The Languedoc is France's largest vineyard district and its winemaking frontier. The top wines of this region bordering the Mediterranean come from the diverse Coteaux du Languedoc appellation (literally, slopes of the Languedoc). It is home to distinctive and beautiful terroirs that are situated in upland areas where the hot Mediterranean climate is cooler and more moderate.
Because of the Languedoc's relative obscurity, there are many fine values available.
The Languedoc is often grouped with the neighboring and smaller appellation of Roussillon, which borders Spain. In addition to table wines, Roussillon also produces a range of sweet, dessert-style wines, mostly from the Banyuls and Rivesaltes districts.
Overall, I tasted 340 wines from both appellations over the past year, 49 of which scored an outstanding 90 points or higher on the Wine Spectator 100-point scale. The best wines are notable for their pure fruit flavors, minerally components and solid structures; they are good matches for a wide variety of meat- and fish-based cuisines.
Most of the bottlings in current release are from the 2005 and 2006 vintages, both of which delivered wines of high quality. The 2005 vintage saw some heavy summer rain, but the skies cleared for harvest. Languedoc and Roussillon escaped the damp, rainy conditions that hit many other French winegrowing regions in 2006.
The reds of both regions are based on grapes such as Syrah, Grenache, Mourvèdre and Carignane. The whites feature Grenache Blanc, Roussanne and Marsanne, among others.
Two Coteaux du Languedoc subdistricts that have excelled in recent vintages are La Clape and Minervois. La Clape is located on a limestone plateau that rises above the Mediterranean near the city of Narbonne. One of the leading producers here is Mas du Soleilla. Its La Clape Clôt de l'Amandier 2006 is the top-scoring wine in this report (94 points), though pricey at $85 a bottle. It shows an intensity that is reminiscent of the big reds of the Northern Rhône, boding well for its long-term aging potential.
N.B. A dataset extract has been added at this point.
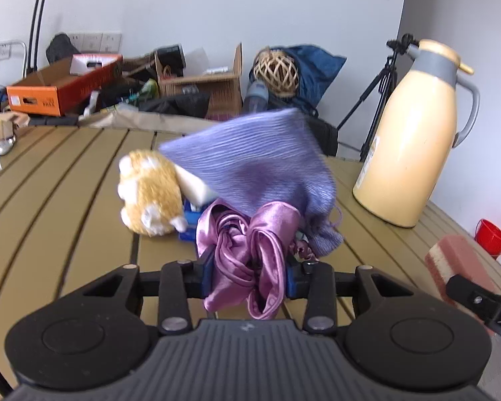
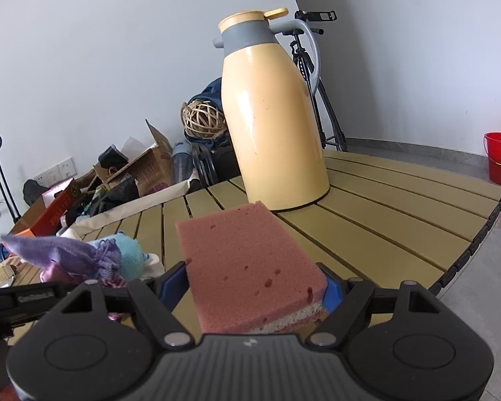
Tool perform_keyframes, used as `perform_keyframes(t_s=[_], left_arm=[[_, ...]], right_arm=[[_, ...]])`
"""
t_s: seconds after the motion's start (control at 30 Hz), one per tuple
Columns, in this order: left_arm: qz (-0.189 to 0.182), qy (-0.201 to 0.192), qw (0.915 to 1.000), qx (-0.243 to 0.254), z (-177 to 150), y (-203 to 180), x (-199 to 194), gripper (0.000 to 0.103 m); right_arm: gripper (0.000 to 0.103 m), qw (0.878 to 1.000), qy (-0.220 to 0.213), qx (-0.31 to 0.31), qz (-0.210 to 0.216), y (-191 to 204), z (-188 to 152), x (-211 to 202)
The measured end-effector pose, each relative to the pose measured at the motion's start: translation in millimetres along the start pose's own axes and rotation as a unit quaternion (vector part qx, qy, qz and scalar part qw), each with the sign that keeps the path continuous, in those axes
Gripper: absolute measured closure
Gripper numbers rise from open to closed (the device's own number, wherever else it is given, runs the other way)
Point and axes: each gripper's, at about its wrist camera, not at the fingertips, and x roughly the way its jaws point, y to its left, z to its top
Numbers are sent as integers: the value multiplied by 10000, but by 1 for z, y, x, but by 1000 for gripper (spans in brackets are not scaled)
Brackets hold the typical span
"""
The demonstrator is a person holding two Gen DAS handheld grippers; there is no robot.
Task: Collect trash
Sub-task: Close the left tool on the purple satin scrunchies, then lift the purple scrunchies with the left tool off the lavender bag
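The left gripper [image 1: 247, 279] is squeezing a shiny pink-purple satin cloth [image 1: 247, 254], bunched up between its two fingers. A ribbed purple drawstring pouch [image 1: 260, 170] hangs with it, up above the slatted tan table [image 1: 66, 183]. The right gripper [image 2: 255, 287] is closed on a flat pink sponge with a pale bottom layer [image 2: 247, 264], pinched by its two sides.

The tall cream-yellow jug with a grey collar [image 2: 274, 117] stands at the back of the table. The sponge is held just in front of the jug. The satin cloth and pouch are well to the left of the jug. Under them lies a fluffy orange and white toy animal [image 1: 150, 193].

I think the satin is light, floppy and slippery, so a thick bunch is the safest place to grab. The sponge looks light and squishy, so holding its sides should work fine.
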Motion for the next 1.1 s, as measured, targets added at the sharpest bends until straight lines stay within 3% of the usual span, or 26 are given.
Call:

Just a notch below in quality is the estate's La Clape Petit Mars 2005 (93, $29), an excellent value.
In Minervois, near the famed medieval walled city of Carcassonne, some of the best wines are coming from Isabel and Claude Fonquerle, who make a range of distinctive reds and whites. In 2005, they delivered two noteworthy red blends: the Minervois La Livinière L'Oustal Blanc 2005 (93, $47) and the Minervois L'Oustal Blanc Maestoso 2005 (93, $47). Old-vine fruit is a key component of both wines; up to 70-year-old vines in the case of the Grenache in the La Livinière bottling, which is the dominant grape variety in that blend.
Consistent value producers from the Languedoc include Domaine de Barroubio, Gérard Bertrand, Domaine La Croix Belle, Domaine Gayda, Domaine Magellan, Château Maris, Mas Belles Eaux, Mas des Dames, Domaine de Nizas and Château de Sérame.
Table wines from Roussillon can be powerful and deeply flavored. An excellent example is the Domaine Gardiés Cotes du Roussillon-Villages Tautavel VieillesVignes 2005 (92, $23), a pure-tasting and luscious blend of Grenache, Carignane, Syrah and Mourvèdre that features concentrated flavors of blackberry, dark plum and baker's chocolate followed by a spice-filled finish. Other top Roussillon producers to look for include Agly Brothers, Domaine du Mas Blanc, Domaine Cazes and Domaine Gauby.